• **Problem statement**:
I would like the listing below retyped exactly, line by line.

• **Data below**:
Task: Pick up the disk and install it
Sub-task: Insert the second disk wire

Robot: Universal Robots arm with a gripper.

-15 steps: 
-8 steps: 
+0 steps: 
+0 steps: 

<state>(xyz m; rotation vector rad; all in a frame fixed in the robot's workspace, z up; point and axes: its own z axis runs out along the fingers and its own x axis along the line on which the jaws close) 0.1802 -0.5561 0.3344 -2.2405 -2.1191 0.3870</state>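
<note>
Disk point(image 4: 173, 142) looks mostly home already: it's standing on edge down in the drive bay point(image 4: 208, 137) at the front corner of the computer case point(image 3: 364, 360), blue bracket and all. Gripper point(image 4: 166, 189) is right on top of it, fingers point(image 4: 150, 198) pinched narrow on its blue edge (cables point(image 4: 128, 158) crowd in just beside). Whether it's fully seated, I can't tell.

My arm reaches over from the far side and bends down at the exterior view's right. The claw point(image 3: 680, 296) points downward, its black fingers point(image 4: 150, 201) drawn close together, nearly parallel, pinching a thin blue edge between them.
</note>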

• **Your solution**:
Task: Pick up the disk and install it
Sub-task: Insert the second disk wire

Robot: Universal Robots arm with a gripper.

-15 steps: 
-8 steps: 
+0 steps: 
+0 steps: 

<state>(xyz m; rotation vector rad; all in a frame fixed in the robot's workspace, z up; point and axes: its own z axis runs out along the fingers and its own x axis along the line on which the jaws close) 0.1802 -0.5561 0.3344 -2.2405 -2.1191 0.3870</state>
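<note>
Disk point(image 4: 173, 142) looks mostly home already: it's standing on edge down in the drive bay point(image 4: 208, 137) at the front corner of the computer case point(image 3: 364, 360), blue bracket and all. Gripper point(image 4: 166, 189) is right on top of it, fingers point(image 4: 150, 198) pinched narrow on its blue edge (cables point(image 4: 128, 158) crowd in just beside). Whether it's fully seated, I can't tell.

My arm reaches over from the far side and bends down at the exterior view's right. The claw point(image 3: 680, 296) points downward, its black fingers point(image 4: 150, 201) drawn close together, nearly parallel, pinching a thin blue edge between them.
</note>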

Nothing remains to be done in this exercise.